Well sensor noise comes in two main flavors - read noise and photon shot noise. The photon shot noise is inherent in the light - photons come in semi-randomly. The read noise is noise in the sensor circuitry.
If you take 100 pictures with 1/100s exposures and average them, then in terms of photon shot noise it's the same as taking a 1s exposure. You've recorded the same number of photons. However, you paid the read noise penalty 100 times, and while you're still averaging that away, you start with a lot more than if you just took a 1s exposure.
So in the end, your synthetic 1s exposure is noisier than a real 1s exposure, but much less noisy than the longest hand-held exposure you could normally take (~1/60s, depending on focal length).
Well no, to be honest. Right now we're using Canon lenses in front of a tiny sensor. This gives us a 6x crop factor, so we're wasting almost all of the field of view of the lens. We're currently working on replacing the sensor with something larger.
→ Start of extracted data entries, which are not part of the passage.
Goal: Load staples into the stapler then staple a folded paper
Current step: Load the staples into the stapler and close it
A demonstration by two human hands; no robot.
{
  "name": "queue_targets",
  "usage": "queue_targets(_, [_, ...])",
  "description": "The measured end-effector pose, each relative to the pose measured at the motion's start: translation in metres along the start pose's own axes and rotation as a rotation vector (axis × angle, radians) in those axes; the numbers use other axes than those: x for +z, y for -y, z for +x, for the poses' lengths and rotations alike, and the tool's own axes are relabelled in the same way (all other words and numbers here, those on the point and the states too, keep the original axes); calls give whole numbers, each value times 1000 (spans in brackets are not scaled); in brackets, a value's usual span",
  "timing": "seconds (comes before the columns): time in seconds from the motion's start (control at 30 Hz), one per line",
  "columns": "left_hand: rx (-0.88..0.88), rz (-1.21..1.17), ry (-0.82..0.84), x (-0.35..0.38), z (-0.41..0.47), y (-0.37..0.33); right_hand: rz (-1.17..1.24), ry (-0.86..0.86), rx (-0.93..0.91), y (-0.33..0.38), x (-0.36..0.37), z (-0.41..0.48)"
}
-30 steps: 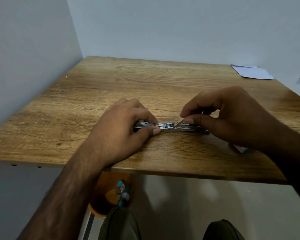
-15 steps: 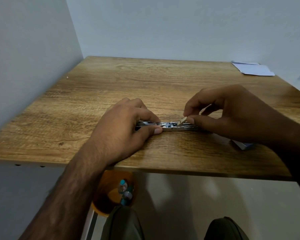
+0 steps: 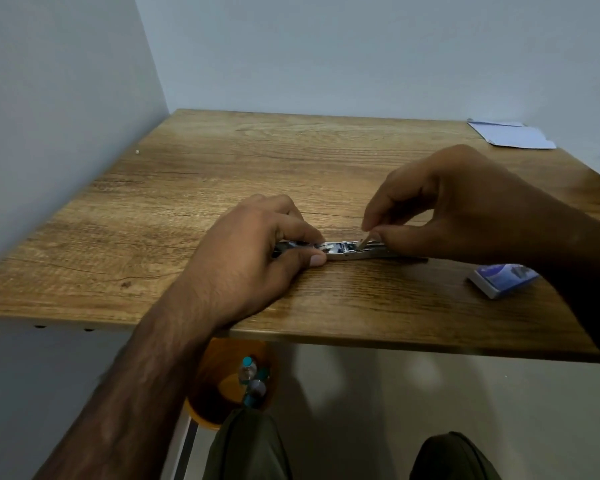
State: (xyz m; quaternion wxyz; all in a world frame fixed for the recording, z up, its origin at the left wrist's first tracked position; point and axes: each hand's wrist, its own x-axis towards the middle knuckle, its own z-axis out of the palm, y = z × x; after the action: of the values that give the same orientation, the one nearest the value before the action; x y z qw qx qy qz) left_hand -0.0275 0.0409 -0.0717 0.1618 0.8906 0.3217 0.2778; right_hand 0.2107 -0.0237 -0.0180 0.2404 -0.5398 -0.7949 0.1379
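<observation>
Honestly, the staple strip [image 3: 363, 236] pinched in the right hand [image 3: 465, 206] fingers could skew and jam in the stapler [image 3: 343, 252] channel just below, which the left hand [image 3: 257, 258] clamps down on the tabletop [image 3: 222, 161].

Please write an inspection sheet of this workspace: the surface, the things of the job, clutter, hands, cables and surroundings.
Surface: wooden table, bare grain over most of it.
Job's things: stapler lies opened flat near the front edge; small staple strip held at its channel; staple box lies to the right; paper at the far right corner, whether folded cannot be told.
Clutter: tiny white speck at the left edge.
Hands: left hand grips the stapler's left end; right hand pinches the staple strip.
Cables: nothing seen.
Surroundings: plain walls left and behind; orange bin with bottles under the table; the person's knees below.
</observation>
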Motion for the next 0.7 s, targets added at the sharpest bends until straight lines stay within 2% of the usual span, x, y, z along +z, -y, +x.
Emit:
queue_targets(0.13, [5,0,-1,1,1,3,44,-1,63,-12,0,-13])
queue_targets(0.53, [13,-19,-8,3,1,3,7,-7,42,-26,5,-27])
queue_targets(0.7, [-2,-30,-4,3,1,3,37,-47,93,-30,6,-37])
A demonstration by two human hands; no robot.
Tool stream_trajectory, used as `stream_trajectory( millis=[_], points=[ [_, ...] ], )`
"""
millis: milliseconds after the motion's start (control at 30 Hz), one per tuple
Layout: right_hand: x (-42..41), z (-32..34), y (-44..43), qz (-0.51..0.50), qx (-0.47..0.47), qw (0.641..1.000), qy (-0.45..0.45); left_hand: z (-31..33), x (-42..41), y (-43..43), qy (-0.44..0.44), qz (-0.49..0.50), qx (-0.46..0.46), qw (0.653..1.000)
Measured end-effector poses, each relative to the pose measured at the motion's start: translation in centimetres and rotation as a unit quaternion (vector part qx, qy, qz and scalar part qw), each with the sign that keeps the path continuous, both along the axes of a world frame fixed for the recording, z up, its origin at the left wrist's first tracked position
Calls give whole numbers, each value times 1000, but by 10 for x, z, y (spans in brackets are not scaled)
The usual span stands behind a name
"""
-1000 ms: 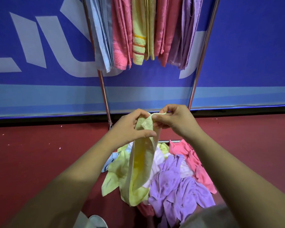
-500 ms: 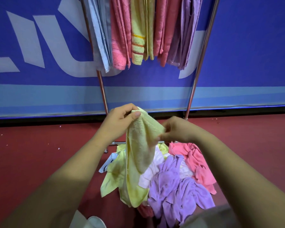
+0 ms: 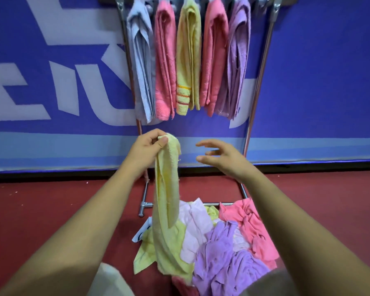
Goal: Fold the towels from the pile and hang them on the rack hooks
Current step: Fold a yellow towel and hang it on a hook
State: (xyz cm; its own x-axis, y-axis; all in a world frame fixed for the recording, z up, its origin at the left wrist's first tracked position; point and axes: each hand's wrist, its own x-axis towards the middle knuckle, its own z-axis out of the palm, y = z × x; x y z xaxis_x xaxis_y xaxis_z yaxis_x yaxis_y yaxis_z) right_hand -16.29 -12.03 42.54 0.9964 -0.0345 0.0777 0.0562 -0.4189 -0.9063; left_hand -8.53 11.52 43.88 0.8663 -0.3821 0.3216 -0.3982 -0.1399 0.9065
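The left hand (image 3: pixel 146 146) pinches the top of a yellow towel (image 3: pixel 167 189) between thumb and curled fingers, holding it up in front of the rack (image 3: pixel 259 82). The cloth hangs straight down in a long narrow strip, and its lower end reaches the pile (image 3: pixel 222 242) of yellow, white, purple and pink towels on the red floor (image 3: pixel 51 210). The right hand (image 3: pixel 220 155) is released, fingers spread and grasping nothing, near the towel's upper part but apart from it. On the rack five folded towels already hang side by side: a grey-blue towel (image 3: pixel 141 60), a pink towel (image 3: pixel 165 60), a striped yellow towel (image 3: pixel 188 60), a coral towel (image 3: pixel 215 50) and a purple towel (image 3: pixel 237 56). The held towel looks light, soft and completely limp. It will not keep a fold by itself, and loose layers are likely to slide apart if only one is caught. Its rough weave should give the fingers good hold. The sensible place for the free hand is probably the hanging edge partway down, or the bottom end, so the strip can be doubled up, with all layers pinched together at the top fold before it goes to a hook.
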Motion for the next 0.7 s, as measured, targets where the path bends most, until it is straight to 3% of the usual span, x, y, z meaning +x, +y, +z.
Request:
stream_trajectory(
  millis=[200,300,433,533,633,700],
  points=[
    [-2,46,34,57,-25,997,-53,85,-21,14,22,-145,-15,989],
    [-7,71,34,47,57,995,-73,119,-33,13,42,-196,-58,978],
    [-15,92,22,110,186,976,-25,156,-48,2,62,-241,-128,960],
    [-24,102,8,96,144,984,-28,178,-51,-7,54,-242,-150,957],
    [-35,113,-1,90,66,992,-50,194,-44,-13,19,-191,-103,976],
    [-41,129,-7,37,105,991,-69,201,-34,-14,-19,-122,-51,991]
  ],
)
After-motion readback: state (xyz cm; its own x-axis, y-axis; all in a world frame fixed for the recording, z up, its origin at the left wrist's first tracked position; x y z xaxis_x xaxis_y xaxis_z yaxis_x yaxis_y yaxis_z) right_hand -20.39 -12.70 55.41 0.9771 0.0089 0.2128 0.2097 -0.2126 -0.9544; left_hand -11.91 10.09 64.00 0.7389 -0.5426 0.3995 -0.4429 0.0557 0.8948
Yeah, that's exactly the kind of thing we're talking about. You need low level access to the sensor for it to work. In fact, that idea works so well that its one of the few things from the area that has made it into a commercial camera - the Casio EX-F1 does it.
You can find such lens specifications available for most lenses in patent databases. The patents list the curvatures, indices of refraction, etc, etc. That's kind of the point of patents - when used correctly they remove the need for trade secrets. I'm not sure if this holds true for Canon lenses in particular.
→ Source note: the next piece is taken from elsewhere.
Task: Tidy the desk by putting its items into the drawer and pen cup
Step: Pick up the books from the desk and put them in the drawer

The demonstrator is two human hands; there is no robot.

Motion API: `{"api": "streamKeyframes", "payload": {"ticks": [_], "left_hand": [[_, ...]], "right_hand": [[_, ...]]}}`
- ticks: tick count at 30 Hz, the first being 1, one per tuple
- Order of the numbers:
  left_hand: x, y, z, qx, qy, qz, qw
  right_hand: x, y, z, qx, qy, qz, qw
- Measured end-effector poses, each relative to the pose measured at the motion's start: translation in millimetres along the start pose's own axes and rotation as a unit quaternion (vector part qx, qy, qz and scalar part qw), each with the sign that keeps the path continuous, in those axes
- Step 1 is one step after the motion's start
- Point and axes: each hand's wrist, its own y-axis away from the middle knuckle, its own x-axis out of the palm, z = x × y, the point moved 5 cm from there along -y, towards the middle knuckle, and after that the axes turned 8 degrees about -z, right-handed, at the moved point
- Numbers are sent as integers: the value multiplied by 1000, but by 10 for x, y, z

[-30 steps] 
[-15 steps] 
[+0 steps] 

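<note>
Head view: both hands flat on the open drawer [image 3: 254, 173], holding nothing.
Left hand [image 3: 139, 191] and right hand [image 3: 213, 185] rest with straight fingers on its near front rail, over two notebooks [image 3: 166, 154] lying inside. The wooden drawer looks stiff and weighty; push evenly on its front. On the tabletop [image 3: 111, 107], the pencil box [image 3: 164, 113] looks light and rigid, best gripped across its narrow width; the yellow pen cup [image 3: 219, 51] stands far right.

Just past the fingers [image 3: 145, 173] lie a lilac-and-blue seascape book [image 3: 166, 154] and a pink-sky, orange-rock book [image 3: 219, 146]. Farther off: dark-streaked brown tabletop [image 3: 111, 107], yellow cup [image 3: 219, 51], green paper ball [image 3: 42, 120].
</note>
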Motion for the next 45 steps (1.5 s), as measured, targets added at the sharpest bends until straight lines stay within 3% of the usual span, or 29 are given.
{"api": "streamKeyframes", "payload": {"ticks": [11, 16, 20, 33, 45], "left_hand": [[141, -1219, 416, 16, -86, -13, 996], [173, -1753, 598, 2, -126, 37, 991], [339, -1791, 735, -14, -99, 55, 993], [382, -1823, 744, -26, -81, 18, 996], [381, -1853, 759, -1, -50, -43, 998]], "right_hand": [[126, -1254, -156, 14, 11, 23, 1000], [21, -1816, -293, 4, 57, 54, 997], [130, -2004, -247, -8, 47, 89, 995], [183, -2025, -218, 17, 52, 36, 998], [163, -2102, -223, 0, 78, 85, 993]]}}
I agree with you that many aspects of the hardware are not as open as they could be. However, we're trying to make a camera that actually works well as a camera without reinventing too many wheels. We'd also like to be able to replicate and distribute the camera to other researchers. That means off-the-shelf parts that anyone can buy, like Canon lenses.
Computational photography is the accepted term for this subfield of computer graphics and computer vision: http://lmgtfy.com/?q=computational+photography
Secondly, we're not making an open source camera OS for existing hardware, we're making camera hardware that runs an existing open source OS - linux - with particular drivers and APIs to help you program the camera.
We're very well aware of CHDK and have used it for many projects. This is not like that (I have an earlier post that elaborates above).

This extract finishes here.